Fast-Growing Vegetables
#1 Arugula/Rocket (Eruca vesicaria subsp. sativa) – 20 – 45 Days To Harvest
- Family: Brassicaceae
- Growing Season: Cool-Season
- Germination: 10 – 15
- Days to Maturity: 45
- Light Requirement: Full Sun, Part Sun
If you’re short on space and looking to get the biggest grocery savings for each square spot, arugula is a great choice. It has a peppery flavor that is great to add to salads or added on top of pizza. You can harvest baby arugula in as little as 20 days when the leaves are 2 to 4 inches tall, or wait until it reaches full maturity at 45 days, when the leaves are 12 to 24 inches.
Arugula is a cool-season plant that’s very heat sensitive. It’s best grown in the shoulder season, and you can grow it under cover for winter harvests. Look for the fastest-growing varieties, Runway, Garden, and Astro.

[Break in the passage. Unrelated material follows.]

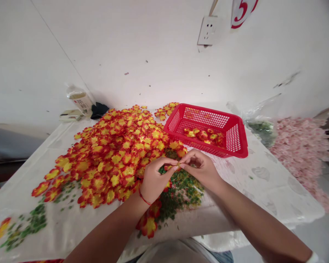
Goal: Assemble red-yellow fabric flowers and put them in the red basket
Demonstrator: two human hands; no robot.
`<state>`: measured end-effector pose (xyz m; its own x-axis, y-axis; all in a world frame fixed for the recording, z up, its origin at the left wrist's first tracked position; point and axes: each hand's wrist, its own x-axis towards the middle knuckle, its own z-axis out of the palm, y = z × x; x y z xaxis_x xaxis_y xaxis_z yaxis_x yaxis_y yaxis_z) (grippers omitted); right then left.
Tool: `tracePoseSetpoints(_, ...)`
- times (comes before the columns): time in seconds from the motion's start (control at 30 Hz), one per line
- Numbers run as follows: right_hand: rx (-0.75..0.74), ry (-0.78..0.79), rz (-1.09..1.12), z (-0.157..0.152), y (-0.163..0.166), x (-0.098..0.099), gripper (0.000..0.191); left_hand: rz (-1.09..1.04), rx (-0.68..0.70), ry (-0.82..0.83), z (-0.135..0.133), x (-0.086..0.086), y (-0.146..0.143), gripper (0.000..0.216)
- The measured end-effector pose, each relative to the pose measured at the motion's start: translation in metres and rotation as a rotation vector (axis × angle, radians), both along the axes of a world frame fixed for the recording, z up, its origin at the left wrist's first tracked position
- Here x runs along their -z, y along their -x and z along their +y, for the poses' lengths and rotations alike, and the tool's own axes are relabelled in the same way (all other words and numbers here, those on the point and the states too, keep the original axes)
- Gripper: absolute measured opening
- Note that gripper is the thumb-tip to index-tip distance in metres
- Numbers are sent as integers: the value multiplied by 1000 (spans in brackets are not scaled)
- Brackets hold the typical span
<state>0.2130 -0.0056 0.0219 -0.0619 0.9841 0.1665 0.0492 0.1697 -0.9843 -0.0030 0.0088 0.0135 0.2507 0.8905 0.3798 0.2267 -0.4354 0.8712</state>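
My left hand [159, 176] and my right hand [199, 168] meet over the table, thumbs and forefingers pinched together. Between the fingertips is a small red-and-yellow artificial flower [178, 166], mostly hidden by the fingers. Beneath the hands lies a heap of small green plastic pieces [181, 190]. To the left spreads a large pile of red-and-yellow artificial flower petals [112, 157], reaching close to my left hand. A red plastic basket [242, 140] stands just beyond my right hand, with several finished-looking blooms [204, 135] on its bottom.
A patterned white tablecloth [263, 190] covers the table. Pink artificial flowers [301, 149] and a clear plastic bag [263, 128] sit at the right. Scattered green bits [30, 224] lie at the left front. A package [82, 102] and a black cloth [99, 110] rest by the wall.
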Motion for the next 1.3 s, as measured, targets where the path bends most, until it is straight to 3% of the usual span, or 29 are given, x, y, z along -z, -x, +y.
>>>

The perennial Wild Arugula (Diplotaxis tenuifolia) has a bolder taste and takes longer to grow, but can stand up to heat better.
#2 Loose-Leaf Lettuce (Lactuca sativa) – 20 – 50 Days To Harvest
- Family: Asteraceae
- Growing Season: Cool-Season
- Germination: 5 to 10 days
- Days to Maturity: 20 days (Baby), 45 – 50 days (Adult)

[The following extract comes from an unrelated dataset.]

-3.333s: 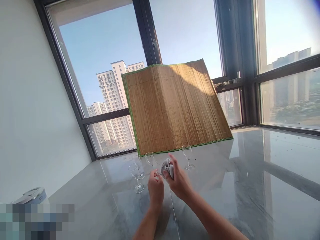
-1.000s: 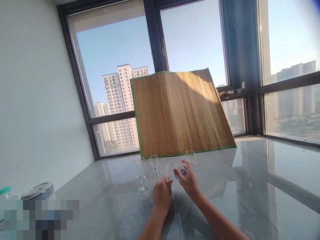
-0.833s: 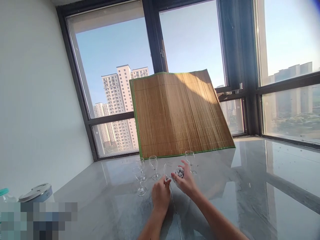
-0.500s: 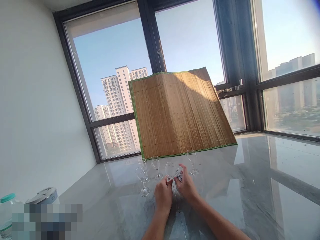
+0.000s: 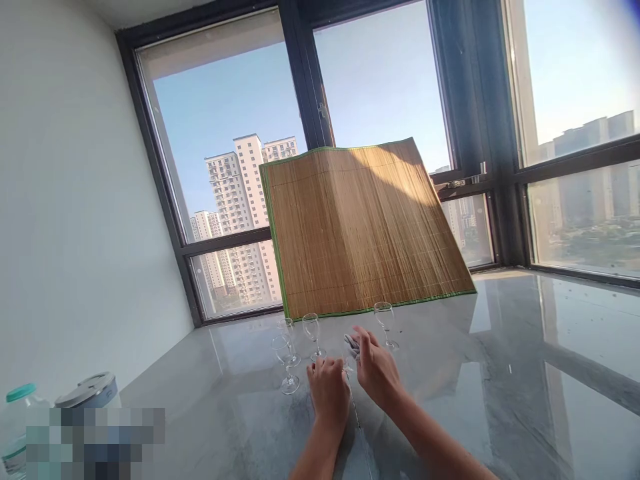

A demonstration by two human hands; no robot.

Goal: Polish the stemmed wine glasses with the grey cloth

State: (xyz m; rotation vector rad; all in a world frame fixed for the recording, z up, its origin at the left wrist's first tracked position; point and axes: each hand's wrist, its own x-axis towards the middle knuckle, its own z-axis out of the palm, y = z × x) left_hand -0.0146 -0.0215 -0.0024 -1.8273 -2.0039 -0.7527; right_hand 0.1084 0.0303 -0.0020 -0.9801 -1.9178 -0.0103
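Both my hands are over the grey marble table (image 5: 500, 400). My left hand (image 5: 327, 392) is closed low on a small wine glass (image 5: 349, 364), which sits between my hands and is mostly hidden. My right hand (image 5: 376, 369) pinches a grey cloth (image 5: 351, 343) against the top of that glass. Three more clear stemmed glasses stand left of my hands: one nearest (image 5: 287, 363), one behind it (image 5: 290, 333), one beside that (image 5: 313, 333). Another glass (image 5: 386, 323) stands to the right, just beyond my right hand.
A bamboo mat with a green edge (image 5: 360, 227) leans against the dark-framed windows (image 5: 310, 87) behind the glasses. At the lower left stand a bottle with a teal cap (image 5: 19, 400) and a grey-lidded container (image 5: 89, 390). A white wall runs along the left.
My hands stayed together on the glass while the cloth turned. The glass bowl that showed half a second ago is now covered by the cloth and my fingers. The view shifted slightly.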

- Light Requirement: Full Sun to Part Shade
If you want to grow lettuce fast, bypass head lettuce and choose a loose-leaf lettuce that you can continually harvest by picking the outer leaves. Like the other greens on this list, you can harvest sooner if you pick baby leaves rather than adult leaves.
While there are more heat-resistant varieties, lettuce is best grown in the cooler weather (or even overwinter) as most lettuce will bolt in the heat. Bolting is when the lettuce stem grows upward with the leaves spiraling around it until it produces flowers. While the lettuce leaves are still edible, they get more bitter as they bolt. If you see your lettuce start to bolt, harvest the whole plant right away.

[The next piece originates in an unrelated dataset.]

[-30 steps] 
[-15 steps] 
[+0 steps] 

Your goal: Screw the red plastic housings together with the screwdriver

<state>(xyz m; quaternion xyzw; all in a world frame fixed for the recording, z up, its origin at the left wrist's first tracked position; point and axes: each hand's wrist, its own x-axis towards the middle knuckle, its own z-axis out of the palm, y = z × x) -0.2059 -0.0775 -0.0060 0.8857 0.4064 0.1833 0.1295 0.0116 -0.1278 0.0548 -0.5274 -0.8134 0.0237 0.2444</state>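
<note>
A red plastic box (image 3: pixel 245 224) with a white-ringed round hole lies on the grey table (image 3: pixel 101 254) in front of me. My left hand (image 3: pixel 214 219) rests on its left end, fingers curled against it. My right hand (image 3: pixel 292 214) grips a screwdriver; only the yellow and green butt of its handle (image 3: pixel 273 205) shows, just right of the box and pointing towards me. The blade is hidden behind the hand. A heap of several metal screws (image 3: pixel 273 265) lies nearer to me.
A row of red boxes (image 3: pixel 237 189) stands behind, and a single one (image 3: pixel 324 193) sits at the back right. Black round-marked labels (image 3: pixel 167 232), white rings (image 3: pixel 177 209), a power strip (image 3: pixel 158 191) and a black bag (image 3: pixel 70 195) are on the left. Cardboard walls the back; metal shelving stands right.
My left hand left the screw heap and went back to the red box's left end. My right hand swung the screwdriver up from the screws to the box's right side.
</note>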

(You can find other types of lettuce that grow fast here).
#3 Radish (Raphanus sativus) – 24 Days To Harvest
- Family: Brassicaceae
- Growing Season: Cool-Season
- Germination: 5 to 10 days
- Days to Maturity: 20 – 30 days
- Light Requirement: Full Sun
Did you know that you can eat all the parts of a radish? Radish is the fastest growing annual root vegetable, and the leaves make tasty greens. In general, the smaller the radish, the milder the taste. Larger radishes (like daikon) get spicier.
To ensure the best taste, keep the soil consistently moist but not wet, as the roots will rot in waterlogged soil or get tough in dry soil.
If you have heavy clay soil, give root vegetables a miss – or grow in containers. They’ll struggle to grow roots. You also don’t want to add too much compost to alleviate the clay soil, as the radishes will take the extra nutrients and put more energy into foliage rather than the roots. But this is if you want the radish roots rather than the greens.
#4 Bok Choy/Pak Choi (Scientific name) – 35 – 60 Days To Harvest
- Family: Brassicaceae
- Growing Season: Cool-Season
- Germination: 5 – 10 days
- Days to Maturity: 35 (Baby) to 60 (Adult) days
- Light Requirement: Full Sun to Part Sun
Also known as pak choi, bok choy is a Chinese cabbage that’s a lot quicker to grow than European cabbages. Bok choy tastes a little like spinach or water chestnuts, but with a sweeter, peppery undertone. Steam it, use it in stir-fries, or even eat it raw (bok choy leaves fresh from the garden are tender and sweet).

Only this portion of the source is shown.